▶ WHAT TO PRODUCE
The records that follow are to be transcribed exactly.

▶ Stored dataset items
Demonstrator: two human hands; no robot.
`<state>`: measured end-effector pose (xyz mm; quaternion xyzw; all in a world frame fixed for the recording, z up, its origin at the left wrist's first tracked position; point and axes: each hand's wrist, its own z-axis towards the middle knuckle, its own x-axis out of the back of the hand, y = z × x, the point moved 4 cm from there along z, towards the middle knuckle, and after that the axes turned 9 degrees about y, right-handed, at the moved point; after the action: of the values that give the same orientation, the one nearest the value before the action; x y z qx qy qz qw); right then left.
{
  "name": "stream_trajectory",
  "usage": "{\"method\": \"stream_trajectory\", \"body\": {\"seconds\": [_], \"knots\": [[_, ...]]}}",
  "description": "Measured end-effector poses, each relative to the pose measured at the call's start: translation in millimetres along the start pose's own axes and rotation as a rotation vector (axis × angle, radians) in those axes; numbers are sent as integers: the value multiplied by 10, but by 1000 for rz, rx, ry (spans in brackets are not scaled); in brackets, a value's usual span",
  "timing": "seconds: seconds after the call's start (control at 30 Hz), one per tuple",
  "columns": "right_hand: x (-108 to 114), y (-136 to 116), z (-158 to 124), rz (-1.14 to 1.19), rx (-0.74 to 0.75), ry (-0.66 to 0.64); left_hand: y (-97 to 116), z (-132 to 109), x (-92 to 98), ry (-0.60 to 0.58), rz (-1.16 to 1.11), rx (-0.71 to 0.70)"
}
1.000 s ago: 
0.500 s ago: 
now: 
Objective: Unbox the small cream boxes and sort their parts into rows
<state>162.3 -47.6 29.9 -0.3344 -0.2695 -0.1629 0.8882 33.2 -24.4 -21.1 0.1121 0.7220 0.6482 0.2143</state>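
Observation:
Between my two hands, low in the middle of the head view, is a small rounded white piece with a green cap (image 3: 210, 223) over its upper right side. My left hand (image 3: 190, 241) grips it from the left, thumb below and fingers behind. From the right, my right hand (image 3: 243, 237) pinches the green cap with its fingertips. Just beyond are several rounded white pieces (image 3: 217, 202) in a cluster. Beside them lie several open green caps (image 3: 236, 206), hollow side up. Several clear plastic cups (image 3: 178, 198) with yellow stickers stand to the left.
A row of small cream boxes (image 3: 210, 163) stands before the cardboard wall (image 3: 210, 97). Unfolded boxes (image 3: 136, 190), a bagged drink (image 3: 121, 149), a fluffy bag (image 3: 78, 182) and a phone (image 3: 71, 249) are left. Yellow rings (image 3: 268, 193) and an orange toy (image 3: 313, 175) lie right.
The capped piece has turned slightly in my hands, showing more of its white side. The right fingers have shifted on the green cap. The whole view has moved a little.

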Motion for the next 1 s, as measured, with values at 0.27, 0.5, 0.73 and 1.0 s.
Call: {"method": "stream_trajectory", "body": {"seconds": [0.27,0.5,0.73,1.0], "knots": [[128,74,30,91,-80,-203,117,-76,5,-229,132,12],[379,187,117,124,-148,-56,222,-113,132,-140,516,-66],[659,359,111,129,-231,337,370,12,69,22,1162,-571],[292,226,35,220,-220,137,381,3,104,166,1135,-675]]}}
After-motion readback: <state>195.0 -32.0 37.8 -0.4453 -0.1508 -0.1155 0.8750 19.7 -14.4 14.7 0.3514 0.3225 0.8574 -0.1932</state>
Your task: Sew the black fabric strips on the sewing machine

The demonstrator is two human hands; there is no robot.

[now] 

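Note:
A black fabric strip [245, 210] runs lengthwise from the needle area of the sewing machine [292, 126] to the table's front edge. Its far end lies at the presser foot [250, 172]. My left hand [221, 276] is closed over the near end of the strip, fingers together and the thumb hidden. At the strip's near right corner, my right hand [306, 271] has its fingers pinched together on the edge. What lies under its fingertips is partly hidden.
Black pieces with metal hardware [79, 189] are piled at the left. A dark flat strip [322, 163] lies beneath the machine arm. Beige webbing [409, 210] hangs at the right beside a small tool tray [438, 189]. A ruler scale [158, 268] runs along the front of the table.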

▶ EXPECTED OUTPUT
Demonstrator: two human hands; no robot.
`<state>`: measured end-effector pose (xyz mm; quaternion xyzw; all in a world frame fixed for the recording, z up, its origin at the left wrist's first tracked position; point and axes: each hand's wrist, its own z-axis towards the middle knuckle, its own x-axis out of the back of the hand, y = z × x, the point moved 4 cm from there along z, towards the middle knuckle, and after that the axes turned 9 degrees about y, right-handed, at the moved point; after the action: of the values that give the same orientation, the one nearest the value before the action; x y z qx qy qz qw); right then left.
{
  "name": "stream_trajectory",
  "usage": "{\"method\": \"stream_trajectory\", \"body\": {\"seconds\": [_], \"knots\": [[_, ...]]}}",
  "description": "Measured end-effector poses, each relative to the pose measured at the call's start: translation in millimetres along the start pose's own axes and rotation as a rotation vector (axis × angle, radians) in those axes; numbers are sent as integers: the value multiplied by 10, but by 1000 for rz, rx, ry (spans in brackets are not scaled); in brackets, a value's usual span",
  "timing": "seconds: seconds after the call's start (control at 30 Hz), one per tuple",
  "columns": "right_hand: x (-108 to 114), y (-136 to 116), z (-158 to 124), rz (-1.14 to 1.19), rx (-0.74 to 0.75), ry (-0.66 to 0.64); left_hand: y (-97 to 116), z (-132 to 109), x (-92 to 98), ry (-0.60 to 0.58), rz (-1.16 to 1.11), rx (-0.71 to 0.70)"
}
1.000 s ago: 
0.500 s ago: 
now: 
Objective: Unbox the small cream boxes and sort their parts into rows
<state>162.3 -47.6 29.9 -0.3344 -0.2695 -0.1629 0.8882 33.2 -24.4 -21.1 0.1121 0.7220 0.6482 0.2143</state>
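Observation:
Between my two hands, low in the middle of the head view, is a small rounded white piece with a green cap (image 3: 210, 223) over its upper right side. My left hand (image 3: 190, 241) grips it from the left, thumb below and fingers behind. From the right, my right hand (image 3: 243, 237) pinches the green cap with its fingertips. Just beyond are several rounded white pieces (image 3: 217, 202) in a cluster. Beside them lie several open green caps (image 3: 236, 206), hollow side up. Several clear plastic cups (image 3: 178, 198) with yellow stickers stand to the left.
A row of small cream boxes (image 3: 210, 163) stands before the cardboard wall (image 3: 210, 97). Unfolded boxes (image 3: 136, 190), a bagged drink (image 3: 121, 149), a fluffy bag (image 3: 78, 182) and a phone (image 3: 71, 249) are left. Yellow rings (image 3: 268, 193) and an orange toy (image 3: 313, 175) lie right.
The capped piece has turned slightly in my hands, showing more of its white side. The right fingers have shifted on the green cap. The whole view has moved a little.
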
Motion for the next 1 s, as measured, with values at 0.27, 0.5, 0.73 and 1.0 s.
Call: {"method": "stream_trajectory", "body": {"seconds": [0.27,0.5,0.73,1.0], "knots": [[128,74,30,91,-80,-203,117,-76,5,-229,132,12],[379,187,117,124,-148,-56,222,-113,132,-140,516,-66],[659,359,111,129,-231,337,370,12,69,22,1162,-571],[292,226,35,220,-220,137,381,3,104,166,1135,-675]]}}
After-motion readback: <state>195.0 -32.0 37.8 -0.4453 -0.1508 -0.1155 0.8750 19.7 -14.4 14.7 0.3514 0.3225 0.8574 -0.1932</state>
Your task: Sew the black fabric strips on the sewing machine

The demonstrator is two human hands; there is no robot.

[now] 

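Note:
A black fabric strip [245, 210] runs lengthwise from the needle area of the sewing machine [292, 126] to the table's front edge. Its far end lies at the presser foot [250, 172]. My left hand [221, 276] is closed over the near end of the strip, fingers together and the thumb hidden. At the strip's near right corner, my right hand [306, 271] has its fingers pinched together on the edge. What lies under its fingertips is partly hidden.
Black pieces with metal hardware [79, 189] are piled at the left. A dark flat strip [322, 163] lies beneath the machine arm. Beige webbing [409, 210] hangs at the right beside a small tool tray [438, 189]. A ruler scale [158, 268] runs along the front of the table.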

There is nothing more to this exercise.